Despite the president's dismissal of possible collusion between his campaign and Russian officials as "a hoax," Burr, R-N.C., and Vice Chairman Mark Warner, D-Va., said the panel is continuing to examine the evidence and has not yet made a conclusion.
"The committee continues to look into all evidence to see if there was any hint of collusion," Burr said at a news conference. He said he and Warner were not going to discuss their initial findings on that topic "because we don't have any."
"We have more work to do as it relates to collusion," Burr said.
Warner warned that Russia's use of social media to push out disinformation to U.S. voters "did not end on Election Day 2016." He said the Russians have employed similar tactics to try to disrupt elections in France, the Netherlands and Germany. And he said they are likely to try it again in the 2018 congressional elections in the U.S.

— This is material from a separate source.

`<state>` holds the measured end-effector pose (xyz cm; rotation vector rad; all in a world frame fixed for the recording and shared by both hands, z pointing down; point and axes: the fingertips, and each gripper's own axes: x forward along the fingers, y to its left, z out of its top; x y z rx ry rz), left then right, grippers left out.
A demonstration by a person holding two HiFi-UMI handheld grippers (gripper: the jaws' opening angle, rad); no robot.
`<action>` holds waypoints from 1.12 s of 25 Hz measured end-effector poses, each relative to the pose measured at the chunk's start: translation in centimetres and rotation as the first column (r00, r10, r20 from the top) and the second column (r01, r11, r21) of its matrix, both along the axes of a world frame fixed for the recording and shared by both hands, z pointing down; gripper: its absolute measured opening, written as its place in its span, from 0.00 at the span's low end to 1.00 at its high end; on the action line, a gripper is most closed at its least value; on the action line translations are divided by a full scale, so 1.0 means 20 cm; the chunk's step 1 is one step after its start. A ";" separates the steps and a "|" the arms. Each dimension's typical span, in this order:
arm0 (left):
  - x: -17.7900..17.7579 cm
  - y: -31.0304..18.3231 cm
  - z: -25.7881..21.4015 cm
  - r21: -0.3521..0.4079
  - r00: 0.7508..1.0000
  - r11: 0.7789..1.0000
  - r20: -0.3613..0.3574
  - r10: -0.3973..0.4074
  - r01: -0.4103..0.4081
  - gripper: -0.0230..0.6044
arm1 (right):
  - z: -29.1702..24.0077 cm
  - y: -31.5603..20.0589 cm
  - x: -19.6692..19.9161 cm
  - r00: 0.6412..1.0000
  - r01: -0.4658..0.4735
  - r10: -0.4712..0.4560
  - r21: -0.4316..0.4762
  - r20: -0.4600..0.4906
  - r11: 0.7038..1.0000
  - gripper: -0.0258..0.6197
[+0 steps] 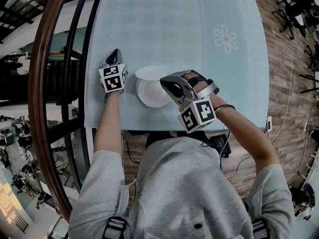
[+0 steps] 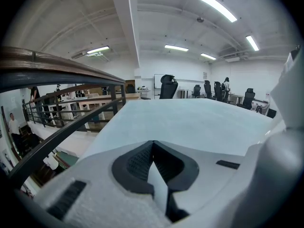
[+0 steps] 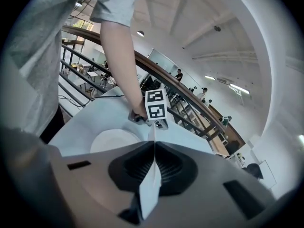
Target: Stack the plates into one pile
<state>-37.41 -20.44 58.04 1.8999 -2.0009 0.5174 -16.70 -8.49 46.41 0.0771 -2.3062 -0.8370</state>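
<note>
White plates (image 1: pixel 152 89) lie piled near the table's front edge, the top one shifted a little toward me; they also show at the left of the right gripper view (image 3: pixel 113 139). My right gripper (image 1: pixel 166 82) is shut and points up-left, with its tips over the pile's right rim. Its jaws (image 3: pixel 154 142) meet in the right gripper view, and nothing shows clearly between them. My left gripper (image 1: pixel 115 53) rests on the cloth just left of the plates. Its jaws (image 2: pixel 153 144) are shut on nothing and point away across the table. Its marker cube (image 3: pixel 155 105) shows beyond the plates.
The table (image 1: pixel 199 14) has a pale blue-green cloth with flower prints (image 1: pixel 226 38). A dark railing with a wooden top rail (image 1: pixel 45 83) runs close along the table's left side. Cables lie on the wooden floor (image 1: pixel 286 98) to the right. Office chairs (image 2: pixel 167 85) stand far off.
</note>
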 end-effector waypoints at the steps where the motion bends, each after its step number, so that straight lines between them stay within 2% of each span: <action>1: 0.00 0.00 0.00 -0.002 1.000 1.000 0.001 -0.001 0.001 0.06 | 0.01 0.02 0.01 1.000 0.011 -0.011 -0.002 -0.002 1.000 0.09; 8: -0.02 -0.01 0.00 -0.005 1.000 1.000 0.000 0.002 -0.002 0.06 | 0.07 0.15 0.02 0.998 0.065 -0.064 0.051 -0.013 0.997 0.09; 10: -0.04 0.00 0.01 -0.005 1.000 1.000 0.000 0.002 -0.002 0.06 | 0.08 0.19 0.02 0.998 0.065 -0.065 0.042 -0.008 0.997 0.09; 13: -0.05 0.01 0.02 -0.005 1.000 1.000 -0.001 -0.001 0.001 0.06 | 0.13 0.29 0.03 0.994 0.100 -0.100 0.001 -0.035 0.995 0.09; 17: -0.04 -0.01 0.01 -0.007 1.000 1.000 -0.002 0.003 -0.004 0.06 | 0.27 0.39 0.03 0.984 0.142 -0.151 -0.097 -0.089 0.985 0.09; 21: 0.01 -0.01 0.03 -0.030 0.997 0.996 0.002 0.082 -0.082 0.06 | 0.44 0.42 0.00 0.970 0.148 -0.178 -0.179 -0.167 0.973 0.09; 26: 0.08 0.15 -0.09 0.039 0.991 0.997 -0.114 0.072 -0.068 0.06 | 0.59 0.39 0.01 0.953 0.108 -0.174 -0.262 -0.248 0.959 0.10; 28: 0.12 0.25 -0.15 0.061 0.989 0.996 -0.130 0.076 -0.068 0.06 | 0.62 0.38 0.03 0.952 0.100 -0.172 -0.274 -0.254 0.956 0.10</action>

"We need to be on guard," Warner said.
The committee is scheduled to have a Nov. 1 public hearing with officials from Facebook, Twitter, Google and other social media companies to talk about how Russians exploited those sites in last year's election. Warner said it's important for Americans to know whether an ad they see on social media is coming from the Russians.
Burr and Warner also warned that Russians will continue to try to infiltrate state election systems. The Department of Homeland Security last week alerted officials in 21 states that Russians tried to hack into their election systems in 2016.
"The Russian intelligence service is determined and clever, and I recommend that every campaign and every election office take this very seriously," Burr said.
Burr said the panel had been unable to interview Christopher Steele, the former British spy who compiled a dossier on Donald Trump and his alleged ties to the Russian government, leaving the committee unable to verify its findings.
The dossier, which was published online by Buzzfeed, alleges that Russian operatives obtained potentially compromising personal and financial information about Trump. Moscow has denied having any "compromising materials" on Trump, who dismissed the reports as “fake news.”
"Unfortunately, the committee has hit a wall," Burr said. He said the panel has made attempts to contact Steele in England but that offers to meet with him have been rebuffed.
"The committee cannot really understand the credibility of the dossier without understanding who paid for it (and what the sources were)," Burr said. "My hope is that Mr. Steele will make a decision to meet with me or Mark or both."
Neither Burr not Warner could say when their committee's investigation will end. So far, their staff has interviewed more than 100 witnesses for a total of more than 250 hours and created more than 4,000 pages of transcripts. The panel's investigators also have read more than 100,000 pages of documents, the senators said.
Burr and Warner said the committee will release a public report of its findings when its investigation is done.
"I know that it feels like it's taking a long time," Warner said. "It is taking a long time."
But he added that what's important is "getting it right and getting all the facts."
The Senate Intelligence Committee is one of three congressional panels investigating Russian interference in the 2016 presidential election and possible collusion between the Trump campaign and Russian officials. The House Intelligence Committee and the Senate Judiciary Committee also are conducting probes.
Special counsel Robert Mueller, the former director of the FBI, is leading a separate criminal investigation with a team of prosecutors.
Burr said the committee has gone as far as it can with its review of the memos of former FBI director James Comey, who was fired by Trump in May as Comey was leading a probe of possible collusion between the Trump campaign and the Russians.
Comey wrote up memos to document a series of controversial private meetings he had with Trump, including one in which Trump allegedly pressed Comey to drop the bureau's investigation into ex-national security adviser Michael Flynn.
Burr said "our investigation with this has reached a logical end." He said it's not closed, but the committee has talked to every relevant person in connection with the memos.
Burr told reporters that questions about Comey's firing "are better answered by the Department of Justice or the special counsel." Mueller is reportedly investigating whether the president's firing of Comey could constitute an attempt to obstruct justice.